As soon as I thought of this, I asked myself two questions. First, am
I missing anything? Is there some negative consequence that hasn't
occurred to me? Second, assuming this isn't a phenomenon unique to
unit test cases, that there is some general category of classes for
which the same reasoning applies, what are the properties which
determine membership in that category?

I'm interested in hearing others' thoughts on this. My initial
estimation is that such classes will basically be leaf classes with no
additional public interface. Furthermore, there are restrictions on
the circumstances under which one can construct such a class, since no
code outside Foo.cpp will ever even *see* the symbol Foo. The whole
thing could be in an anonymous namespace, even! There is a loophole,
though -- generic code. For example, CppUnit's AutoRegisterSuite is a
template which takes the test class as its type parameter, and
instantiates it. CRTP-based designs would function similarly.

So... I don't have any dazzling conclusions. I think having half as
many source files to juggle seems like a worthwhile thing in terms of
comprehensibility/maintenance, even if it only takes place in
restricted domains. I don't really see wanting to change my design to
accommodate such a nicety, but it's something I'll be mulling over.

Anyway, as I said... thoughts?

Luke
 
I

Ian Collins

Luke said:
So, just a little while ago I had this flash of insight. It occurred
to me that, while of course in general there are very good reasons for
the conventional two-file header/implementation separation for each C++
class, there are cases in which this paradigm contributes nothing and
simply introduces extra boilerplate overhead.

The particular case I have in mind is CppUnit tests. Each test header
is only ever included by the corresponding implementation file, never
by anything else. The implementation file registers itself with the
test suite, and that's all there is to it. So, I can't think of any
reason at all for there to be two files.
That depend where you build your test suites or runners. My CppUnit
headers get include in at least two source files.
As soon as I thought of this, I asked myself two questions. First, am
I missing anything? Is there some negative consequence that hasn't
occurred to me? Second, assuming this isn't a phenomenon unique to
unit test cases, that there is some general category of classes for
which the same reasoning applies, what are the properties which
determine membership in that category?
Implementation classes when one is using the PIMPL idiom?
I'm interested in hearing others' thoughts on this. My initial
estimation is that such classes will basically be leaf classes with no
additional public interface.
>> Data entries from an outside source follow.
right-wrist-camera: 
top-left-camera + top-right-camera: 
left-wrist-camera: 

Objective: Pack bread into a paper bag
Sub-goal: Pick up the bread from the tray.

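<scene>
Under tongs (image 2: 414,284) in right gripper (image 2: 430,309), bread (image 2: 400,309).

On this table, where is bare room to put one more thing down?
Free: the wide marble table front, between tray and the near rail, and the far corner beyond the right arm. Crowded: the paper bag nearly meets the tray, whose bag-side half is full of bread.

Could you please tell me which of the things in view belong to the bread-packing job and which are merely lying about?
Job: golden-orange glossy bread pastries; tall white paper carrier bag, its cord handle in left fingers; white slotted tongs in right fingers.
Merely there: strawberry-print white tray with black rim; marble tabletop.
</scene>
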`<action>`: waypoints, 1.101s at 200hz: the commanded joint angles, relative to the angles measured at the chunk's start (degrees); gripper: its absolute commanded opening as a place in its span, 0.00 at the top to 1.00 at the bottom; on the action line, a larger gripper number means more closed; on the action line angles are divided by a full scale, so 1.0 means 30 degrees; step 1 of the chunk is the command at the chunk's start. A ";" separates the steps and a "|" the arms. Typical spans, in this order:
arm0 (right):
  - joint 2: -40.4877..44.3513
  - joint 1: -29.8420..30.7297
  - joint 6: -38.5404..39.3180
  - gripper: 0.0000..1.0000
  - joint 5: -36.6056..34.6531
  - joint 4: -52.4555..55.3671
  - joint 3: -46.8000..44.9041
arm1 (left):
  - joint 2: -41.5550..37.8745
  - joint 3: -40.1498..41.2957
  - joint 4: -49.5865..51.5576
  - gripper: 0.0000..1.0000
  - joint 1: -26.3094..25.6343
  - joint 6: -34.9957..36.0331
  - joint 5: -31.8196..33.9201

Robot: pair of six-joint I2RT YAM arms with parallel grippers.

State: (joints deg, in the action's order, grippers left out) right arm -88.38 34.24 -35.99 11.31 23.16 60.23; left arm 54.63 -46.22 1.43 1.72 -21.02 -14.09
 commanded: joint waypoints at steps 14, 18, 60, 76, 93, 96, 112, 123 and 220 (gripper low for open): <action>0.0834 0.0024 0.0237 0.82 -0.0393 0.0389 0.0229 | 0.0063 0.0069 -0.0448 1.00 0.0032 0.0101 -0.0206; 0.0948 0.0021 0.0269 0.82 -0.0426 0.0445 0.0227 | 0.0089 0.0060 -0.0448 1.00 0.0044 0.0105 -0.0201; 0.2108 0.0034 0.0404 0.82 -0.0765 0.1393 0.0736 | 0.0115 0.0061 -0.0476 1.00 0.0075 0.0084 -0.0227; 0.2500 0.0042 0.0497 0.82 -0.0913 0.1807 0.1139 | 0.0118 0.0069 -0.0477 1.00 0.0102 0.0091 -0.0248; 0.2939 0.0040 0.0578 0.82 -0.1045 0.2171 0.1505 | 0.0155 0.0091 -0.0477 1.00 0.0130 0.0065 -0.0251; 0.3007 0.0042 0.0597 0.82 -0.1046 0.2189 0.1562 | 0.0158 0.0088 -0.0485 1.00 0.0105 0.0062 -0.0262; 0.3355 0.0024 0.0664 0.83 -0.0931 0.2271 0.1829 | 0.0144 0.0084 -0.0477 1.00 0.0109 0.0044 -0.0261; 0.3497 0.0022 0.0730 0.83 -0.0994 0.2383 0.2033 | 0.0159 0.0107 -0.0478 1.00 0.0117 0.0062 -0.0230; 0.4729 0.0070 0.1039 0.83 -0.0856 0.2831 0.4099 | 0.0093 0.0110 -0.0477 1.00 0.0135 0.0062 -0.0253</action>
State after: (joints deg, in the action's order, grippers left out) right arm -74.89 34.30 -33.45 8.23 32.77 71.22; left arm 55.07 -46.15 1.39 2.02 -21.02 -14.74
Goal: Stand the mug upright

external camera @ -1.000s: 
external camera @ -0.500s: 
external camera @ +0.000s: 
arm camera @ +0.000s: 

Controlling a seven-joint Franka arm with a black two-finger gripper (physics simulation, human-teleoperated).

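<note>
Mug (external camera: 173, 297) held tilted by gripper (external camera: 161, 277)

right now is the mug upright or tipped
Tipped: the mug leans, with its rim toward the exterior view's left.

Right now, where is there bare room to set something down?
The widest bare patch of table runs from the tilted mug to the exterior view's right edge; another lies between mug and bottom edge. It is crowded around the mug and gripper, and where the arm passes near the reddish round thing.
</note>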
Furthermore, there are restrictions on
the circumstances under which one can construct such a class, since no
code outside Foo.cpp will ever even *see* the symbol Foo. The whole
thing could be in an anonymous namespace, even! There is a loophole,
though -- generic code. For example, CppUnit's AutoRegisterSuite is a
template which takes the test class as its type parameter, and
instantiates it. CRTP-based designs would function similarly.
Biggest problem I can see is that you are buggered if one of these
classes stops being a leaf. Also if you are using CppUnit, you may want
to include the private header in the test file.
So... I don't have any dazzling conclusions. I think having half as
many source files to juggle seems like a worthwhile thing in terms of
comprehensibility/maintenance, even if it only takes place in
restricted domains. I don't really see wanting to change my design to
accommodate such a nicety, but it's something I'll be mulling over.
Well I guess you could put all the code in the headers (like some
compilers require you do do with templates) and include them all in one
source file for compilation. No pretty!
 
L

Luke Meyers

Ian said:
That depend where you build your test suites or runners. My CppUnit
headers get include in at least two source files.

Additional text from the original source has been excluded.